REQUIRED WORK: Each line of the material should be retyped without alteration.
*** COLLECTED DATA ***
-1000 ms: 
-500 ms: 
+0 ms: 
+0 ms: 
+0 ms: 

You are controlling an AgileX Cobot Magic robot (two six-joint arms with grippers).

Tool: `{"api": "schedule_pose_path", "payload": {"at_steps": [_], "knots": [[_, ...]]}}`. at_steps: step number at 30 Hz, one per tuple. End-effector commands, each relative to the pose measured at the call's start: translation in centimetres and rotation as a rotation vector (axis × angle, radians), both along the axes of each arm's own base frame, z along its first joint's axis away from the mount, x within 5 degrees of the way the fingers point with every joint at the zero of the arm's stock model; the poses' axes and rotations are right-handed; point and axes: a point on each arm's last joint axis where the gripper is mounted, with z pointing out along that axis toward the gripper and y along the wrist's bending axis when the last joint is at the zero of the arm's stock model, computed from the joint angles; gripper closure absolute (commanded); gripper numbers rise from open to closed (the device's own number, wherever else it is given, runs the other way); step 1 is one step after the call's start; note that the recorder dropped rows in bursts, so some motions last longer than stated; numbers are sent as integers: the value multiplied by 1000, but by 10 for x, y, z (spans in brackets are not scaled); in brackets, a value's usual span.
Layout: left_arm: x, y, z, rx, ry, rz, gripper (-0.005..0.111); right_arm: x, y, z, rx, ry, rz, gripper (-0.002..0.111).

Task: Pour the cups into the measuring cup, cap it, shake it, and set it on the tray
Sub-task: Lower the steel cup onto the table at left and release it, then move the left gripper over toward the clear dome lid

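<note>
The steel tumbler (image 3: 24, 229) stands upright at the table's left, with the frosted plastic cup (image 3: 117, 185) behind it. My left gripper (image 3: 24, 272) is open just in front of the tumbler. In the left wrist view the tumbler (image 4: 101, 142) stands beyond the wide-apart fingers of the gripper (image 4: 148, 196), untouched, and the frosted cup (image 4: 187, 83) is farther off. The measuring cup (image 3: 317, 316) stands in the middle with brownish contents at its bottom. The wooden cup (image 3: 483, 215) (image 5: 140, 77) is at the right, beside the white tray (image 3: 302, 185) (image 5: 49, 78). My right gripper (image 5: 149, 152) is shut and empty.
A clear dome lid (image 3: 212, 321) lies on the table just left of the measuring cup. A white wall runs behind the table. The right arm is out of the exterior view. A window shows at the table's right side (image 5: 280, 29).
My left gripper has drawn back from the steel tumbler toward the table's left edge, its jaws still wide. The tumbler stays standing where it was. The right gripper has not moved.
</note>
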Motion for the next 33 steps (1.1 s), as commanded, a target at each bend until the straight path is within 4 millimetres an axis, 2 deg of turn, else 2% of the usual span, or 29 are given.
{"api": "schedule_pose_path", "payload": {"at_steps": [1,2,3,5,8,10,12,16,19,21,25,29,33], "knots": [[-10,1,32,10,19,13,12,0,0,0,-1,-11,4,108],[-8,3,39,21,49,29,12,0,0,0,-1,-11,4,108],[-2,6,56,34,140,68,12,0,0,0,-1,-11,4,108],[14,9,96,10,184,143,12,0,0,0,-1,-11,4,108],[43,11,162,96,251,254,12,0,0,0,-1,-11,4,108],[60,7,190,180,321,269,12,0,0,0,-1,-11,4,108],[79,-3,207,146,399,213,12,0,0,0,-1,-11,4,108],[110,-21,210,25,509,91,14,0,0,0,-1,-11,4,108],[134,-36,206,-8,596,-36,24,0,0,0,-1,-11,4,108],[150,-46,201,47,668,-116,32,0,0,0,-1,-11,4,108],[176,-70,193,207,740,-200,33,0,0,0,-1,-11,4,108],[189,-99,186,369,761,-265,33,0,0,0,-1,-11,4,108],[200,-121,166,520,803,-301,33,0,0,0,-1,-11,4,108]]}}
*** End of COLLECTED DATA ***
ANSWER FOR THIS EXERCISE:
-1000 ms: 
-500 ms: 
+0 ms: 
+0 ms: 
+0 ms: 

You are controlling an AgileX Cobot Magic robot (two six-joint arms with grippers).

Tool: `{"api": "schedule_pose_path", "payload": {"at_steps": [_], "knots": [[_, ...]]}}`. at_steps: step number at 30 Hz, one per tuple. End-effector commands, each relative to the pose measured at the call's start: translation in centimetres and rotation as a rotation vector (axis × angle, radians), both along the axes of each arm's own base frame, z along its first joint's axis away from the mount, x within 5 degrees of the way the fingers point with every joint at the zero of the arm's stock model; the poses' axes and rotations are right-handed; point and axes: a point on each arm's last joint axis where the gripper is mounted, with z pointing out along that axis toward the gripper and y along the wrist's bending axis when the last joint is at the zero of the arm's stock model, computed from the joint angles; gripper closure absolute (commanded); gripper numbers rise from open to closed (the device's own number, wherever else it is given, runs the other way); step 1 is one step after the call's start; note that the recorder dropped rows in bursts, so some motions last longer than stated; numbers are sent as integers: the value multiplied by 1000, but by 10 for x, y, z (spans in brackets are not scaled); in brackets, a value's usual span.
Layout: left_arm: x, y, z, rx, ry, rz, gripper (-0.005..0.111); right_arm: x, y, z, rx, ry, rz, gripper (-0.002..0.111).

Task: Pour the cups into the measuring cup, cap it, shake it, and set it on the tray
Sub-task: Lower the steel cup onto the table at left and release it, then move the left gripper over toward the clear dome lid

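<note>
The steel tumbler (image 3: 24, 229) stands upright at the table's left, with the frosted plastic cup (image 3: 117, 185) behind it. My left gripper (image 3: 24, 272) is open just in front of the tumbler. In the left wrist view the tumbler (image 4: 101, 142) stands beyond the wide-apart fingers of the gripper (image 4: 148, 196), untouched, and the frosted cup (image 4: 187, 83) is farther off. The measuring cup (image 3: 317, 316) stands in the middle with brownish contents at its bottom. The wooden cup (image 3: 483, 215) (image 5: 140, 77) is at the right, beside the white tray (image 3: 302, 185) (image 5: 49, 78). My right gripper (image 5: 149, 152) is shut and empty.
A clear dome lid (image 3: 212, 321) lies on the table just left of the measuring cup. A white wall runs behind the table. The right arm is out of the exterior view. A window shows at the table's right side (image 5: 280, 29).
My left gripper has drawn back from the steel tumbler toward the table's left edge, its jaws still wide. The tumbler stays standing where it was. The right gripper has not moved.
</note>
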Motion for the next 33 steps (1.1 s), as commanded, a target at each bend until the straight path is within 4 millimetres an axis, 2 deg of turn, else 2% of the usual span, or 29 are given.
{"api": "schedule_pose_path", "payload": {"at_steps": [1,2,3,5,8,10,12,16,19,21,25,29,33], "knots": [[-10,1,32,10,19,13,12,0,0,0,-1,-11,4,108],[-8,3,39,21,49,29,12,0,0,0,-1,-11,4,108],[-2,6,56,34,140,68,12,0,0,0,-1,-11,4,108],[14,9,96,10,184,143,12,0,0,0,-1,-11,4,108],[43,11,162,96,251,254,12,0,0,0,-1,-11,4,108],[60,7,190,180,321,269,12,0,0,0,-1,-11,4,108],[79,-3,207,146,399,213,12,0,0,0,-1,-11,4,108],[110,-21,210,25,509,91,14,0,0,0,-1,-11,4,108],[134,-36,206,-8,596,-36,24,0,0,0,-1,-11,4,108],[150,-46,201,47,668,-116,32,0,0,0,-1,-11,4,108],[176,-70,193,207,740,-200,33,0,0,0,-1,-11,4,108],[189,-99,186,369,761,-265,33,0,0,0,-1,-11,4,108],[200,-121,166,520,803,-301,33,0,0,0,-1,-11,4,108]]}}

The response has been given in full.